Last week a friend announced a pregnancy, and I was crushed.
I thought they were done. They had a rummage sale last spring to sell all their kid stuff, so I thought they were done having kids. I guess they weren't. Jon said that maybe this was an unplanned pregnancy. I guess that's possible. Later in the day I found out their due date: January 1. That was Oscar's and Bella's due date. It was a bad day.
Oscar's and Bella's 6th birthday is at the end of the month. I know it will be hard, but maybe I'm trying to delay the sadness for as long as I can? I don't know. I know that we'll do our food donation again, and balloon release, but I'm just not feeling any sort of strong pull to do any certain particular thing. I haven't talked to Jon yet about what he wants for the day, so hopefully that will help me stop my fight against my emotions and connect with what I want their day to be.

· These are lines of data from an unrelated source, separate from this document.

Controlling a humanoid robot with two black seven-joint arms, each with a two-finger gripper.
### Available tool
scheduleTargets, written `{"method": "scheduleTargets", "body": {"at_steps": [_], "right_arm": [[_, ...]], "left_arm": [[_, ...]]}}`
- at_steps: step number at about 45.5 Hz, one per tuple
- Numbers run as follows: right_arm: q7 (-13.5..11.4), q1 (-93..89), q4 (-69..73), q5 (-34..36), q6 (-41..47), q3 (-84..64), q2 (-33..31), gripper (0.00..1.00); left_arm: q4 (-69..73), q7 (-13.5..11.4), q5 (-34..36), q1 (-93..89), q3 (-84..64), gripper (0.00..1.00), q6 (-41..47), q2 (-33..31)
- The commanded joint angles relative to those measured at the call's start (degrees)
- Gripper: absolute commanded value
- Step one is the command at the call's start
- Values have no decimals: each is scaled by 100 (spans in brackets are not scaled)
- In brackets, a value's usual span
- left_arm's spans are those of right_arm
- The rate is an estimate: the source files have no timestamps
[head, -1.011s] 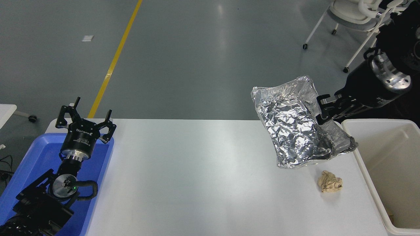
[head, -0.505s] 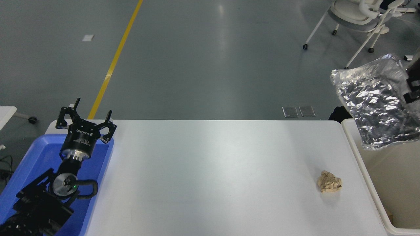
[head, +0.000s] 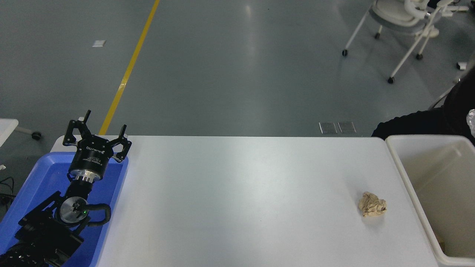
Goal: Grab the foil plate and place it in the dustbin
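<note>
- At the right edge of the frame, only a sliver of shiny foil [head: 471, 118] shows, just above the far rim of the bin [head: 408, 178]; the rest of the plate is cut off by the frame.
- A black mass of the right arm [head: 426, 120] fills the space just behind the bin's far wall, running off the right edge. Its gripper is out of the frame, so whether it grips the foil cannot be told.
- The bin stands at the lower right, its long left wall touching the table [head: 241, 193] edge. Its cream inner walls are in view; a small brown scrap lies near the bottom edge of the frame inside it.
- A paper ball [head: 372, 204] lies on the table at the lower right, near the bin's left wall but apart from it.
- At the lower left, the left gripper [head: 97, 130] is parked over the far end of a blue tray [head: 111, 207], its fingers spread apart and holding nothing.
- In the upper right corner, a white chair [head: 404, 18] stands on the grey floor.
</note>
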Motion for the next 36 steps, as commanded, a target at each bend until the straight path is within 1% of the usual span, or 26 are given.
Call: {"method": "scheduleTargets", "body": {"at_steps": [1, 3, 9, 14, 17, 18, 19, 20, 21, 22, 23, 24, 36], "right_arm": [[-45, -2495, -1377, 457, -366, 2172, 598, 0], [-89, -2724, -1553, 519, -366, 2436, 756, 0], [-326, -3340, -1957, 800, -401, 2982, 1284, 0], [-396, -3612, -2186, 871, -445, 3061, 1627, 0], [-502, -3674, -2230, 880, -506, 3070, 1741, 0], [-545, -3683, -2222, 880, -550, 3079, 1759, 3], [-589, -3700, -2222, 880, -577, 3088, 1776, 11], [-616, -3701, -2222, 871, -586, 3088, 1777, 33], [-642, -3709, -2222, 879, -638, 3096, 1794, 63], [-651, -3709, -2222, 880, -647, 3097, 1794, 81], [-660, -3709, -2222, 880, -647, 3088, 1803, 95], [-669, -3709, -2222, 880, -647, 3088, 1820, 100], [-651, -3666, -2204, 880, -595, 3035, 1882, 100]], "left_arm": [[-3, 0, 0, 1, 0, 100, -1, 0], [-3, 0, 0, 1, 0, 100, -1, 0], [-3, 0, 0, 1, 0, 100, -1, 0], [-3, 0, 0, 1, -8, 100, -1, 0], [-3, 0, 0, 1, -8, 100, -1, 0], [-3, 0, 0, 1, 0, 100, -1, 0], [-3, 0, 0, 1, -8, 100, -1, 0], [-3, 0, 0, 1, -8, 100, -1, 0], [5, 0, 0, 1, -8, 100, -1, 0], [-3, 0, 0, 1, -8, 100, -1, 0], [-3, 0, 0, 1, -8, 100, -1, 0], [-3, 0, 0, 1, -8, 100, -1, 0], [-3, 0, 0, -8, 0, 100, -1, 0]]}}
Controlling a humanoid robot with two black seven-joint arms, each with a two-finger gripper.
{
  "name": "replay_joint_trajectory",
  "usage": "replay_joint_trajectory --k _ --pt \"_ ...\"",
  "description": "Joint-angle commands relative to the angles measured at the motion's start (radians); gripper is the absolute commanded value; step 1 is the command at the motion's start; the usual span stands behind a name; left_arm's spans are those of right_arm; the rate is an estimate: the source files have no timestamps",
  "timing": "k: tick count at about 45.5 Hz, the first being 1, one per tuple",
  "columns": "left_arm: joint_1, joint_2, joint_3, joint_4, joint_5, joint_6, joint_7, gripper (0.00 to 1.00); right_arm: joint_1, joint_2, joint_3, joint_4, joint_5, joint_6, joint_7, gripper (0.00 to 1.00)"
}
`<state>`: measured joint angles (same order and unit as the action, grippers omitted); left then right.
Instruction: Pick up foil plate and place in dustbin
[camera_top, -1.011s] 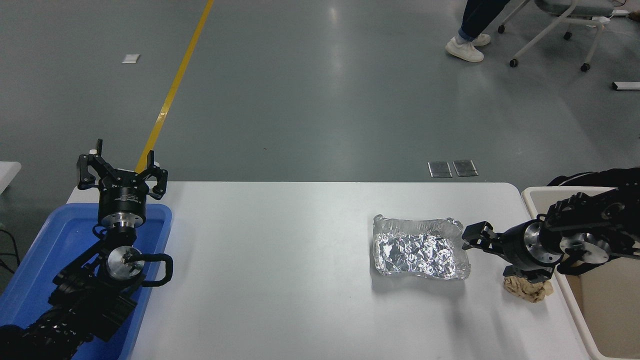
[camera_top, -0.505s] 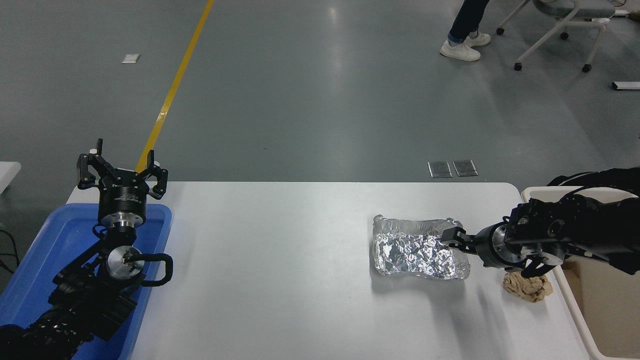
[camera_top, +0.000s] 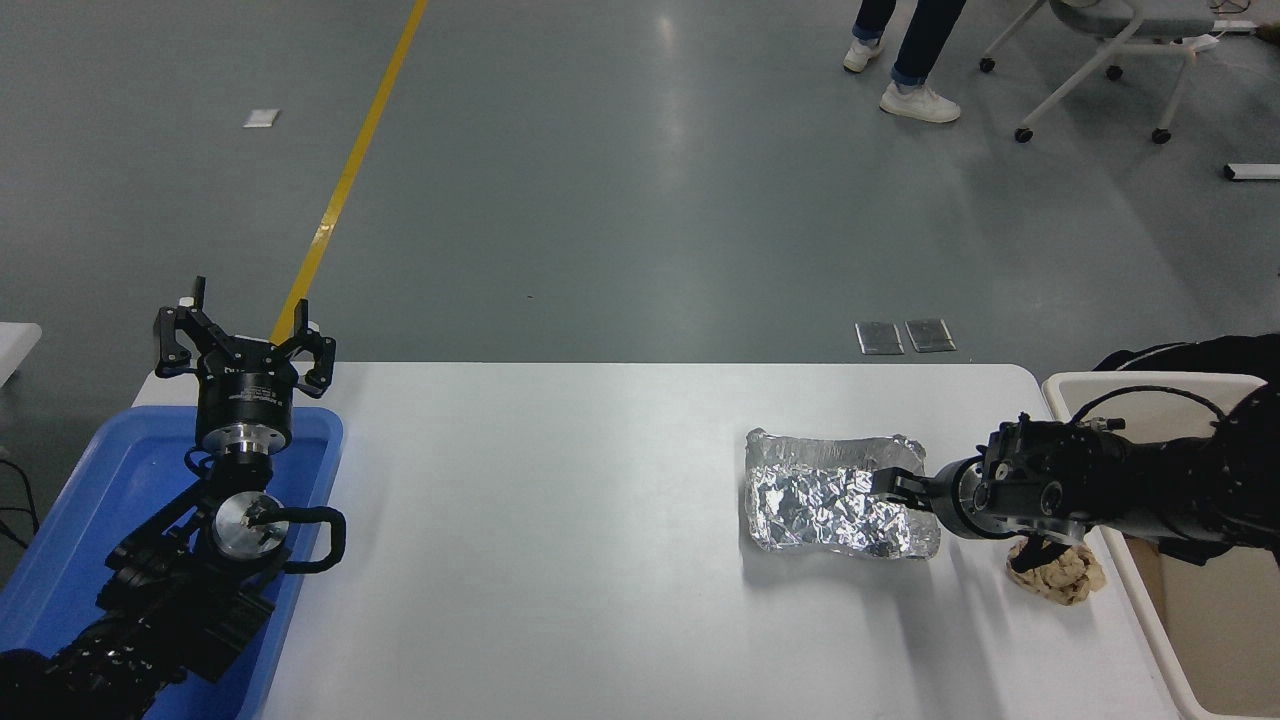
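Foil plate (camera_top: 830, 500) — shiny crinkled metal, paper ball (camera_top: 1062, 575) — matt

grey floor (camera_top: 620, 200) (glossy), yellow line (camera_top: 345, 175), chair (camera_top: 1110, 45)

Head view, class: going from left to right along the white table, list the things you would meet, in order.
Blue plastic tray → parked left gripper above its far end → crinkled silver foil plate → right gripper at the plate's right wall → crumpled tan paper ball → cream plastic dustbin.
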<state>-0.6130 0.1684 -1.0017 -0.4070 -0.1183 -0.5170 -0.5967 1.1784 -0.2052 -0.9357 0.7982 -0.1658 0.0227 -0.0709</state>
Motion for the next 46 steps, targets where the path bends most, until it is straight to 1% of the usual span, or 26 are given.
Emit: replay_joint_trajectory --k 1,3,7,11,16,18,19,24,29,33,36,42,46 --pt "0.001 0.0 0.0 0.0 0.0 0.0 0.0 0.99 -0.045 0.017 0.0 -0.065 -0.046 0.0 -0.001 0.79" --pt "0.001 -0.001 0.0 -0.001 0.0 0.0 0.0 0.99 -0.051 0.017 -0.002 -0.065 -0.046 0.0 0.0 0.73" --pt "0.001 0.0 0.0 0.0 0.0 0.0 0.0 0.99 -0.052 0.017 -0.002 -0.063 -0.047 0.011 0.0 0.53" --pt "0.001 0.0 0.0 0.0 0.0 0.0 0.0 0.99 -0.051 0.017 -0.002 -0.062 -0.052 0.014 0.0 0.39" --pt "0.001 -0.001 0.0 0.0 0.0 0.0 0.0 0.99 -0.045 0.017 -0.002 -0.062 -0.06 0.019 0.005 0.17" --pt "0.001 -0.001 0.0 0.0 -0.001 0.0 0.0 0.99 -0.042 0.017 -0.002 -0.06 -0.061 0.028 0.007 0.08" --pt "-0.001 0.0 0.0 0.0 0.0 0.0 0.0 0.99 -0.04 0.017 -0.002 -0.059 -0.061 0.034 0.008 0.0" --pt "0.001 0.0 0.0 -0.001 0.0 0.0 0.0 0.99 -0.029 0.018 -0.002 -0.054 -0.061 0.063 0.029 0.0" --pt "0.001 0.0 0.001 0.0 0.0 0.0 0.0 0.99 -0.016 0.023 -0.002 -0.05 -0.061 0.063 0.03 0.0" --pt "-0.001 0.0 0.0 0.0 0.0 0.0 0.0 0.99 0.01 0.006 -0.002 -0.03 -0.06 0.065 0.03 0.0" --pt "0.001 -0.001 0.0 0.0 0.0 0.0 0.0 0.99 0.047 -0.031 0.0 0.019 -0.06 0.068 0.03 0.0" --pt "0.001 0.0 0.001 0.0 0.0 0.0 0.0 0.99 0.193 -0.138 0.0 0.226 -0.061 0.075 0.031 0.0" --pt "0.001 0.0 0.0 0.0 0.0 0.0 0.0 0.99 0.291 -0.207 -0.008 0.334 -0.095 0.111 0.031 0.0"
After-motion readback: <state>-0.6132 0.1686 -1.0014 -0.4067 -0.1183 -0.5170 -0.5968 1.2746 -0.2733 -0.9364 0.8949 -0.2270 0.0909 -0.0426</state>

Lucy's 9m appointment will be on July 29, the day before their birthday. The fair starts next week and runs through July 27, so Jon and I need to decide what events we want to try to attend. Gus is entered in the Little Mister contest for the fair. I need to start working on Gus' Halloween costume; he wants to be a dragon and I'm going to attempt to sew his costume. This is all regular-life stuff, but it seems like they are just obstacles to my emotions about my eldest kids' birthday. Maybe that's what I need right now. Maybe I need a break from the emotions as I approach their birthday, but it feels like I'm ignoring them. It feels like I'm telling them that their birthday is not as important as life events that we're having here on Earth.
I know this is nothing new, that this is a normal life experience for a bereaved parent, but I wish it didn't feel as bad just because it's their birth month. I wish I could be a little more put-together that I could take the time to focus on them and their birthday. Who am I kidding? I just wish they were here. I wish I could take them shopping for their birthday, asking them their input into what they wanted their party to be and who they wanted to invite. I wish I could be talking to them about the school shopping we'd do after their birthday celebration was over, what they were looking forward to in 1st grade, what they were nervous about. I wish I was with them as they picked out their new backpacks, lunch boxes and school supplies. I wish I knew what their favorite colors were, their favorite subjects in school, what books they like to read and what their favorite foods were. I wish I knew what their laughs sounded like, and what things they'd think were funny. I just miss them, and love them and always will.